The Lost Fort

My Travel and History Blog, Focussing mostly on Roman and Mediaeval Times


28 Feb 2007
  Feudalism 101 (Part 2)

Carolingian Times (8th-10h centuries)

Subsequently, the oath of obedience changed into an oath of fealty, and therewith the system of entourage into the genuine feudal system.

Not all the retainers could live at the court, so they were given a piece of land as beneficium (French fief), and they were only called into service on special occassions. The dependence of the vassals towards their lord was lessened, at the same time the social status of the vasalls developed into membership of a special group with increasingly high standing that would become the knights. A disadvantage of this development resulted in the king and the lords somewhat losing the grip on their vasalls.

During the reign of Charlemagne, feudality developed into a veritable system by uniting the originally independent institutions of the personal bound by commendation and the landloan of the beneficium. Vassalage thus became the prerequisite for receiving a beneficium. The act of making a vasall was formalized: the first step was the commendation or manumission ('handgang' - the vasall put his hands into the hands of the lord), followed by an oath of fealty. Touching of a reliquar was also often part of it.

The importance of the oath was enhanced the moment the institution of the antrustiones went into decline. A possible reason for this was the fact that the oath was legally binding for both parties and it could only take part between freeborn men. It thus gave a counterweight to the act of the commendation that stressed the dependant situation of the vasall. Successively, vassalage became acceptable even for persons of high standing.

Obedience was no longer neccesarily included in the oath formula. "By this oath I promise to be faithful to my lord, the very pious Emperor Charles, as according to custom and right a vasall owns faith towards his lord, to guard his realm and protect his rights. And I will keep this my sworn oath henceforth as is in my power, and may God, Creator of heaven and earth, and these holy relics help me." (1) Often the oath of fealty is defined in a 'negative' way: not to do anything that may give harm or disadvantage to the lord, "...to ensure the king by an oath of fidelity not to do anything against his life and his body, and not to take him prisoner to his disadvantage..." (2) The lord, too, had duties towards his vasalls, besides fidelity from his side it was mostly protection in form of military aid in case the vasall was attacked, and maintenance, fe. by giving him a beneficium. In addition to the afore mentioned fidelty, the vasall owed his lord consilium et auxilium, ie. he had to visit his lord on days of council and judgement and function as an advisor. Auxilium meant military aid as a mounted knight, together with his retainers, if he had; but it also could involve payment of ransom, or giving financial support in case of great celebrations such as marriage. High standing vasalls of a king could be asked to bring 500 or 1000 warriors to a war, part of them fully equipped kinghts. Therefore, vassalty was mostly a military institution.

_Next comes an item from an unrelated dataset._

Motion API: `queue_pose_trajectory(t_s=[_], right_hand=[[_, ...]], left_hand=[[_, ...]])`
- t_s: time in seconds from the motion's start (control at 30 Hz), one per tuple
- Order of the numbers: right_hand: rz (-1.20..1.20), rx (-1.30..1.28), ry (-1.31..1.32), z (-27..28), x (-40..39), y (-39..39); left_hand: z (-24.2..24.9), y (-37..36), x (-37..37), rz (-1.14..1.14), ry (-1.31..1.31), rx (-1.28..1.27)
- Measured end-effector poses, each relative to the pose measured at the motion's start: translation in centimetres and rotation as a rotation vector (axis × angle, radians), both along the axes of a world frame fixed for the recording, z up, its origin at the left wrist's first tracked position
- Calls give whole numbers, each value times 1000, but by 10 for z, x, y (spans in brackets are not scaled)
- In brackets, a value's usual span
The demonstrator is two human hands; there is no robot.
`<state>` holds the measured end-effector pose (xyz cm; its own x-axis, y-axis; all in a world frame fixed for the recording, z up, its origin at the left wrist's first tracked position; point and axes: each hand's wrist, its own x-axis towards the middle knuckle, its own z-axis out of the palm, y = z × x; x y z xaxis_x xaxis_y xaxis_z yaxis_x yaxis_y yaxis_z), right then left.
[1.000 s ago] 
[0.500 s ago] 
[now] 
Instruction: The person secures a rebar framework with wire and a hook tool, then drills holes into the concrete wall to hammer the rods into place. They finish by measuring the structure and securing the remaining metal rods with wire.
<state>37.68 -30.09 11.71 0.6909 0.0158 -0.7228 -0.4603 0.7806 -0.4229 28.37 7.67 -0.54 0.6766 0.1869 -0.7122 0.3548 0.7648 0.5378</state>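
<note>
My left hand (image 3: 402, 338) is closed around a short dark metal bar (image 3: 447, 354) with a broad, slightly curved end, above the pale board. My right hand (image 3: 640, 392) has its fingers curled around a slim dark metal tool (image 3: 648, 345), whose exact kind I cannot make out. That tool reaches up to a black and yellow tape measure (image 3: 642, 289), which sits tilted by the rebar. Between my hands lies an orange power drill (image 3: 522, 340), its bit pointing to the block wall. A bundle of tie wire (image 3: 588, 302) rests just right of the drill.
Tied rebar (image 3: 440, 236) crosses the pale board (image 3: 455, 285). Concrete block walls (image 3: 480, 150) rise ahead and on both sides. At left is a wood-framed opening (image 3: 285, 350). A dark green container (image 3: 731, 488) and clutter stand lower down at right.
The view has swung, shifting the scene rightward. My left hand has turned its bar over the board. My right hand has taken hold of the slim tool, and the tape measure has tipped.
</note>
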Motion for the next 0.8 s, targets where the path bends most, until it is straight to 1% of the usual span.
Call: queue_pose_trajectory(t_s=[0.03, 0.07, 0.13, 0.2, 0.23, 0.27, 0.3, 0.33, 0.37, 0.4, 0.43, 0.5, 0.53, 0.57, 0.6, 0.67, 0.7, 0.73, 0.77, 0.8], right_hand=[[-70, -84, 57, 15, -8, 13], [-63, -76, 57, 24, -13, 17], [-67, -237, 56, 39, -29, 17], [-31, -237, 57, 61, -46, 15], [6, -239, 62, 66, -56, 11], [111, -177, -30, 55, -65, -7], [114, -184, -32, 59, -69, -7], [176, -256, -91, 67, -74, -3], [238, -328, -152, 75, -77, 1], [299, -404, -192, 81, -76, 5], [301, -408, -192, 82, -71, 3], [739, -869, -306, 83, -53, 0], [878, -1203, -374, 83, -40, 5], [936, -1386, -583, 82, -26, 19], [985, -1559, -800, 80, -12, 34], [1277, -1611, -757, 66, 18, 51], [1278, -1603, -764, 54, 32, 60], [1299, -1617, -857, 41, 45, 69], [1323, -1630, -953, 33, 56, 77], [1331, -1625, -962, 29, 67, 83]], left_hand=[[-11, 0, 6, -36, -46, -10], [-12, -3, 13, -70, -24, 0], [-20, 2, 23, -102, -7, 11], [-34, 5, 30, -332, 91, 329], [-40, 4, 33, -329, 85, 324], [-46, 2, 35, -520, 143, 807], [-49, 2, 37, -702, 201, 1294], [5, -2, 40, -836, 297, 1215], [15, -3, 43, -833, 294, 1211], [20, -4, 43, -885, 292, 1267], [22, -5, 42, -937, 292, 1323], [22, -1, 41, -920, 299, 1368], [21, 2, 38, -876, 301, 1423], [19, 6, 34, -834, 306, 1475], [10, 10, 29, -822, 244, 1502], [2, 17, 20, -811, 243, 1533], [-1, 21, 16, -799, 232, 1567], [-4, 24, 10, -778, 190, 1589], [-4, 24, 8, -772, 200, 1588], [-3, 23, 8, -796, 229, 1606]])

Commendation and oath-taking both founded the personal relationship between vasall and lord, and a contract made in that way could not be broken or annulated save by the death of one of the parties. Later on, failure of one of the parties to keep the mutual promise of succour by the vasall and protection by the lord could also lead to annulation of the feudal bond. We have to keep in mind that personal bonds were the only way to somewhat regulate the misuse of power in a society without a 'modern' political system of legislative and courts of justice. Added to this, religion in Mediaeval society had a very strong influence and oath-breaking was considered as a major sacrilege leading directly towards condamnation.

Third part of the ceremony of making a vasall was the so-called investiture: the vasall was given the right over his beneficium by handing over of a symbolic object, fe. a staff. The sequence and importance ot the three elements of commendation, oath, and investiture changed within time.

Originally, the beneficium fell back to the lord after the vasall died. But the heirs of a vasall were, of course, interested in keeping the fief. Often the lord agreed to this and the usual way was to reenact the whole ceremony to make the new bond legal. In the second half of the 9th century heritage became the accepted way of transferring a fief.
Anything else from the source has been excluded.